» Work request
Write out, as an exact transcription, the line that has "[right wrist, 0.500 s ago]" and each line after it through the end of the data below.

» Dataset records
=== Section Start ===
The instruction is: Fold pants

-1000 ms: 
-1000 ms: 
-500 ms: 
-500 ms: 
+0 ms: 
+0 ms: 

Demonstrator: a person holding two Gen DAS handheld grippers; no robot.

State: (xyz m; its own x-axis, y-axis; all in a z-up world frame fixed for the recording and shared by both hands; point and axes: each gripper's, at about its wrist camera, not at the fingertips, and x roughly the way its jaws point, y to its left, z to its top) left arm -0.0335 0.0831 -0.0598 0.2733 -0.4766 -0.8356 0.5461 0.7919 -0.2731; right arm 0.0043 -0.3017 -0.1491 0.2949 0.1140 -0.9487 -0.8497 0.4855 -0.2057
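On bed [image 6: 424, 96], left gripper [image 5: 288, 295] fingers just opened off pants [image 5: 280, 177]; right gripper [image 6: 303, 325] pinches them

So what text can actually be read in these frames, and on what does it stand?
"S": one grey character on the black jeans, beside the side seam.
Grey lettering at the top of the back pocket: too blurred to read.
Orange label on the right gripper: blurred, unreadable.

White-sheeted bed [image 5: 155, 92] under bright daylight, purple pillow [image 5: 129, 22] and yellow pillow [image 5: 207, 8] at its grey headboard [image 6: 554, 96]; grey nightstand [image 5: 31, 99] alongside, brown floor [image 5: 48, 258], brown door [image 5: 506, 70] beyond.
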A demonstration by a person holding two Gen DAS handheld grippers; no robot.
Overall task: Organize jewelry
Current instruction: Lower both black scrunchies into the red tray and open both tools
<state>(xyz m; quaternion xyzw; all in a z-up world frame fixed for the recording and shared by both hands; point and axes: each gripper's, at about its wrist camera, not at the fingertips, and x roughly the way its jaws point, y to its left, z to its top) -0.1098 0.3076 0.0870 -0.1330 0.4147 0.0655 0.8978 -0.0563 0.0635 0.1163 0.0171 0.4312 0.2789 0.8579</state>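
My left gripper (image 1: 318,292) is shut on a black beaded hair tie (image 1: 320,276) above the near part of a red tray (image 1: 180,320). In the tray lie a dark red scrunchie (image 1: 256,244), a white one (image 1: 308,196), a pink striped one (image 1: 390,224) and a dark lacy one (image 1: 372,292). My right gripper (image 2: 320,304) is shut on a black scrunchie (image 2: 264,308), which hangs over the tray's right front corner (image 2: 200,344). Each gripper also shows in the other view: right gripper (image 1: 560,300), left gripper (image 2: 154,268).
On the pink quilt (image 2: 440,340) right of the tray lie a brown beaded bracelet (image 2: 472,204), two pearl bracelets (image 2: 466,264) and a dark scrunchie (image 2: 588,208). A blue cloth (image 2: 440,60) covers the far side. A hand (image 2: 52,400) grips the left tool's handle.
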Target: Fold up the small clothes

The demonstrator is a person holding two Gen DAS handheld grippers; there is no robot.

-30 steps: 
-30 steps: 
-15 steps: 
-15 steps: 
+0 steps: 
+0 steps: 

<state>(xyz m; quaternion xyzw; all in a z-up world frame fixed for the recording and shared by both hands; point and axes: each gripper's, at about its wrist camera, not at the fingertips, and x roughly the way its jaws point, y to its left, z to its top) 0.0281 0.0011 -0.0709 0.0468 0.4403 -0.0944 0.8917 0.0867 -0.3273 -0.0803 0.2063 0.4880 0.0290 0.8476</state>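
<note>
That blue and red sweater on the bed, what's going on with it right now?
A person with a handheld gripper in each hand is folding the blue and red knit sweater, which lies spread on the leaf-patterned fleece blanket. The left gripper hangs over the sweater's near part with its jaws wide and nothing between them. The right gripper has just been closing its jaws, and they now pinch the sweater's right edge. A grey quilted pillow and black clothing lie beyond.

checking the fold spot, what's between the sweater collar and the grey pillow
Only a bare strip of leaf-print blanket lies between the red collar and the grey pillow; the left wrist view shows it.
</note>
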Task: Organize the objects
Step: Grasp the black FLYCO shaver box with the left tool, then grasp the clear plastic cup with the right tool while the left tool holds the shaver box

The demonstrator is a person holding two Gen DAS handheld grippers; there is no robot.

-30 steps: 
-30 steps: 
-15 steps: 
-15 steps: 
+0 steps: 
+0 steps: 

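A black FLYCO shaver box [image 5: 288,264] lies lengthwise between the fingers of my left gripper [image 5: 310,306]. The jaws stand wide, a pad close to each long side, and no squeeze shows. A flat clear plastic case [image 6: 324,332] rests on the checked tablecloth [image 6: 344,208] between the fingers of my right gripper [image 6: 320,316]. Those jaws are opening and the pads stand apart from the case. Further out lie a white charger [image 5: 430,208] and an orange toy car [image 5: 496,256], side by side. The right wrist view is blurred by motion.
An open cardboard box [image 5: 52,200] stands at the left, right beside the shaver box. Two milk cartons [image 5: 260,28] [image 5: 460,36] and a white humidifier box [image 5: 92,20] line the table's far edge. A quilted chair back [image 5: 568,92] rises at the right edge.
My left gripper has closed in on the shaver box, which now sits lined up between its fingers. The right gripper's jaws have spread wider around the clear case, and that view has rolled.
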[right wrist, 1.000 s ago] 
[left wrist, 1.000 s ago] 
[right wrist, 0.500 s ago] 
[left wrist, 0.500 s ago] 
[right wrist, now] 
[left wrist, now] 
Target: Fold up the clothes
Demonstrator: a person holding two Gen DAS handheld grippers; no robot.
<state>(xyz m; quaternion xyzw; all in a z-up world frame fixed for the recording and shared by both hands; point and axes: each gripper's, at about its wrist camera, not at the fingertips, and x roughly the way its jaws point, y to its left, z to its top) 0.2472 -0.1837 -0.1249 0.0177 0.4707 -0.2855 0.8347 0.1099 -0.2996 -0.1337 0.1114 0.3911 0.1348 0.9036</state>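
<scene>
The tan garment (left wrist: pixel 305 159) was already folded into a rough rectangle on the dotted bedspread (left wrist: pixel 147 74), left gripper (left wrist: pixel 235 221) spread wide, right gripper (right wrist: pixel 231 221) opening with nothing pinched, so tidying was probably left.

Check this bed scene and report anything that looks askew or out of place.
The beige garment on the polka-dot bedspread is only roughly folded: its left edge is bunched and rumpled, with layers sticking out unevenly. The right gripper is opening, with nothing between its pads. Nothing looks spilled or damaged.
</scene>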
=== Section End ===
» Reply
[right wrist, 0.500 s ago] 
[left wrist, 0.500 s ago] 
[right wrist, now] 
[left wrist, now] 
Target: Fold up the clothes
Demonstrator: a person holding two Gen DAS handheld grippers; no robot.
<state>(xyz m; quaternion xyzw; all in a z-up world frame fixed for the recording and shared by both hands; point and axes: each gripper's, at about its wrist camera, not at the fingertips, and x roughly the way its jaws point, y to its left, z to its top) 0.2472 -0.1837 -0.1249 0.0177 0.4707 -0.2855 0.8347 0.1099 -0.2996 -0.1337 0.1114 0.3911 0.1348 0.9036</state>
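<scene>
The tan garment (left wrist: pixel 305 159) was already folded into a rough rectangle on the dotted bedspread (left wrist: pixel 147 74), left gripper (left wrist: pixel 235 221) spread wide, right gripper (right wrist: pixel 231 221) opening with nothing pinched, so tidying was probably left.

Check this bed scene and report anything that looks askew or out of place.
The beige garment on the polka-dot bedspread is only roughly folded: its left edge is bunched and rumpled, with layers sticking out unevenly. The right gripper is opening, with nothing between its pads. Nothing looks spilled or damaged.
</scene>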

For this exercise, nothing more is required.